» Work required: Whenever the word "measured" appears in a line of the data below, copy that line.

» Dataset section:

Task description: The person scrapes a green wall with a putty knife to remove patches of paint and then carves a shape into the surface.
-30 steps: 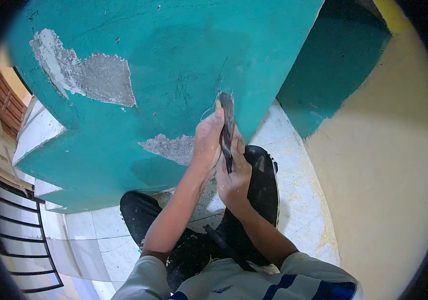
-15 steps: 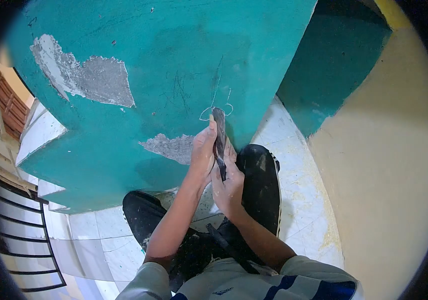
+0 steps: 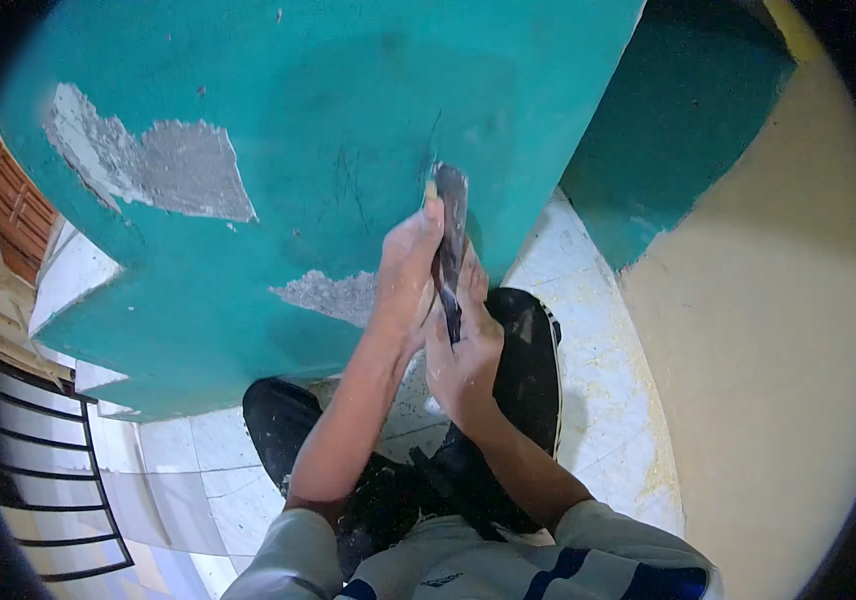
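Note:
A long, flat, dark grey scraper-like tool point(image 3: 454, 205) is held upright against the teal wall point(image 3: 318, 120), its far end touching the paint. My left hand point(image 3: 411, 255) grips its left side, with the thumb stretched up along it. My right hand point(image 3: 468, 335) is closed round the dark lower end from the right. Thin dark scratch lines show on the wall just left of the tool. Left of my wrists lies a bare grey patch point(image 3: 333, 296) with ragged edges. White dust covers the fingers of both hands.
A larger peeled patch point(image 3: 193, 165) is at the upper left of the wall. White floor tiles point(image 3: 598, 400) run beneath my bent knees. Black metal railings point(image 3: 43, 460) stand at the lower left. At the right is a cream wall point(image 3: 748, 330).
Both hands and the tool have moved up the wall and slightly right. The white curved marks near the tool's tip no longer show. The view has shifted a little.

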Tool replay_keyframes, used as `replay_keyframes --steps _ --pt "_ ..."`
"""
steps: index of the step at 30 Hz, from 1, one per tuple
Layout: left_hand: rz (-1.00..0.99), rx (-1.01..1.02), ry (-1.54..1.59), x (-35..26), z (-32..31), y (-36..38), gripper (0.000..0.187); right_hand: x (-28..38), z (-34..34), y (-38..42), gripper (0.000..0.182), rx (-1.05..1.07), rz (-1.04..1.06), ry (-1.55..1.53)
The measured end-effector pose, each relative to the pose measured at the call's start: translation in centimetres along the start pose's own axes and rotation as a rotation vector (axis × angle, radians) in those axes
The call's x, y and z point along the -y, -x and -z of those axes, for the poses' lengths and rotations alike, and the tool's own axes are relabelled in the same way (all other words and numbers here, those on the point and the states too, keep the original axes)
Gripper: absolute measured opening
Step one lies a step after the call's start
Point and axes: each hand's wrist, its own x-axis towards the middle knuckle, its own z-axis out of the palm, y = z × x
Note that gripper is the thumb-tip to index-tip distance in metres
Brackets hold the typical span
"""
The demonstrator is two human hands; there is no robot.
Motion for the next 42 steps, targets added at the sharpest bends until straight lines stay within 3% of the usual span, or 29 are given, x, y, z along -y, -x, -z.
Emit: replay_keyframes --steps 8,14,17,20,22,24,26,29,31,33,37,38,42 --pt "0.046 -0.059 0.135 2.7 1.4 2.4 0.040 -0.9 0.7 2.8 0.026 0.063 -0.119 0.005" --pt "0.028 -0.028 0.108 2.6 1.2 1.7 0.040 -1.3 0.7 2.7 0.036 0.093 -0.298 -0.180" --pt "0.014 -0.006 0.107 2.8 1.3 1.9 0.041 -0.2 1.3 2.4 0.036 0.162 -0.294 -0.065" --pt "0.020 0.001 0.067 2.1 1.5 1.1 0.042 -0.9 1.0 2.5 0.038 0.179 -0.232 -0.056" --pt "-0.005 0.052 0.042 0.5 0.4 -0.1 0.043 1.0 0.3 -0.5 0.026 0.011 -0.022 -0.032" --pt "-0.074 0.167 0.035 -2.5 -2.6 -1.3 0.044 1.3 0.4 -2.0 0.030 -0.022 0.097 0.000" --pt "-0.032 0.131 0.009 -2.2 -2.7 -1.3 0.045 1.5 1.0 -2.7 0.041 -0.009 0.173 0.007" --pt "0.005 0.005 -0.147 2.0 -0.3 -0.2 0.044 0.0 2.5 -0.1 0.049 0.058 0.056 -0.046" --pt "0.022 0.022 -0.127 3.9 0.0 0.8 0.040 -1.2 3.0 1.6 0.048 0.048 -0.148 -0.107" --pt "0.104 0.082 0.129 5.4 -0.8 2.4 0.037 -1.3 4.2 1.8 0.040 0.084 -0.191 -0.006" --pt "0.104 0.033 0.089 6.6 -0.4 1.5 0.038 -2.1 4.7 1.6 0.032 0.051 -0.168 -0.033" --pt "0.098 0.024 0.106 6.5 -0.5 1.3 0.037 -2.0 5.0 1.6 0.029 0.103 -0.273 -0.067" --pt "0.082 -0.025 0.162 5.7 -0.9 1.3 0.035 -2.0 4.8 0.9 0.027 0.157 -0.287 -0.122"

» Exercise output:
The measured end-effector pose, each relative to the pose measured at the call's start: translation in centimetres along the start pose's own axes and rotation as a rotation vector (axis × angle, radians) in those axes
Gripper: absolute measured opening

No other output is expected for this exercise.